HOW TO COMPLETE THIS TASK: The answer should be an exact repeat of the stretch of material below from the line containing "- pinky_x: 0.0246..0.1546" through the line containing "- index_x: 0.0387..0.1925".
======== DATA PROVIDED ========
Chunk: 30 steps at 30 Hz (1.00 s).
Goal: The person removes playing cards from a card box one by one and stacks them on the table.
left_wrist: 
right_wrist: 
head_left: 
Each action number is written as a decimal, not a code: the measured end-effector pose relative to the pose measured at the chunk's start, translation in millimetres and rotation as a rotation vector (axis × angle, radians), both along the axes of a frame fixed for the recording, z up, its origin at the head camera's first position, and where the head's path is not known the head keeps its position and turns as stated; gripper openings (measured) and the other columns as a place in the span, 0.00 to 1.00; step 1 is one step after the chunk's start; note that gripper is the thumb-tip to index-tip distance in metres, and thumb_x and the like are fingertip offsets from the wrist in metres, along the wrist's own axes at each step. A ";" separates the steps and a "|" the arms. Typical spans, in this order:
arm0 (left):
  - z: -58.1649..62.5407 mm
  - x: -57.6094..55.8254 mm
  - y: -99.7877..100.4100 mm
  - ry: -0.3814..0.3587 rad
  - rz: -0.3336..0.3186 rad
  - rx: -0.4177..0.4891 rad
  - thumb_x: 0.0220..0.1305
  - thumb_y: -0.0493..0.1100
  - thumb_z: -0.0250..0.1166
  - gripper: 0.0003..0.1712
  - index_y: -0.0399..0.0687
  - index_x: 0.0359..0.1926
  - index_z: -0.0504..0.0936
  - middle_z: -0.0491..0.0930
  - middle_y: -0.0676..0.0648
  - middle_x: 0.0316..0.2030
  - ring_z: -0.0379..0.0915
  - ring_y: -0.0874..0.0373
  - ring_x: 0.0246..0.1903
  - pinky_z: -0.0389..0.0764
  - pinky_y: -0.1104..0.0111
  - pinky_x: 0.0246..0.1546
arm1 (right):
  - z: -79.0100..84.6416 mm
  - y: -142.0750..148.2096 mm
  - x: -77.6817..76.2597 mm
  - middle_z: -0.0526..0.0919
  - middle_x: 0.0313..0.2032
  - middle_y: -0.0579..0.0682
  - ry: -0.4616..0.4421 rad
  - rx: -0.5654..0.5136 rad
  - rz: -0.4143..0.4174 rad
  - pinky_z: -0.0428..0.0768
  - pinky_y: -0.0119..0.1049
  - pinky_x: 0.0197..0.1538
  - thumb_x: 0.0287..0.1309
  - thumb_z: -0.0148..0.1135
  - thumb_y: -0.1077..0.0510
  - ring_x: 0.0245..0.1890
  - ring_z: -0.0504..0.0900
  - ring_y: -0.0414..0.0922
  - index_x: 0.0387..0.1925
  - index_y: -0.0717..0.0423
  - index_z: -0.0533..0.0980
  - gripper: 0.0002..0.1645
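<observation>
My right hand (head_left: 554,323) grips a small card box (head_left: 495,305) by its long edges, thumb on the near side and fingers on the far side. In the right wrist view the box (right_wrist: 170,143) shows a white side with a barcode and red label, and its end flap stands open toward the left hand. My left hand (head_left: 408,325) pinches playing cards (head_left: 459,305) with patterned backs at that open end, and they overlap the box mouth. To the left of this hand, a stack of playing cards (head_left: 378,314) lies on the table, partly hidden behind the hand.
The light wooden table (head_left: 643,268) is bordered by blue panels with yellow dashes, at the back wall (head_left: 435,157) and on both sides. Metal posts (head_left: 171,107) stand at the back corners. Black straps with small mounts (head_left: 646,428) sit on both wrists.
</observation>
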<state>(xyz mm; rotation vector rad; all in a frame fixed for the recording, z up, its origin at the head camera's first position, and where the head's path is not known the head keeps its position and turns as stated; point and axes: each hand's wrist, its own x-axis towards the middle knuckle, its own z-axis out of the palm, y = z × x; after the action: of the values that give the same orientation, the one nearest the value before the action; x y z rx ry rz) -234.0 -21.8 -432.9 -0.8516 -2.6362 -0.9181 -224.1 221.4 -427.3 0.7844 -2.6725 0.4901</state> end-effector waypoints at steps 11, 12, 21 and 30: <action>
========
SOLUTION FOR THIS PROBLEM:
  - pinky_x: 0.0246..0.1546
arm1 (right):
  - z: -79.0100..84.6416 mm
  - y: -142.0750..148.2096 mm
  - x: -77.6817..76.2597 mm
  - middle_z: -0.0526..0.0919
  - middle_x: 0.0313..0.2032
  - middle_y: -0.0579..0.0682
  - ry: -0.4616..0.4421 rad
  - rx: -0.5654..0.5136 rad
  - rz: -0.4143..0.4174 rad
  - pinky_z: -0.0428..0.0768
  - pinky_y: -0.0119..0.1049
  - pinky_x: 0.0197..0.1538
  - thumb_x: 0.0287..0.1309
  - thumb_z: -0.0148..0.1135
  - thumb_y: -0.1077..0.0510
  - ring_x: 0.0245..0.1890
  - ring_z: -0.0504..0.0900
  - ring_y: -0.0414..0.0922
  - index_x: 0.0387..0.1925

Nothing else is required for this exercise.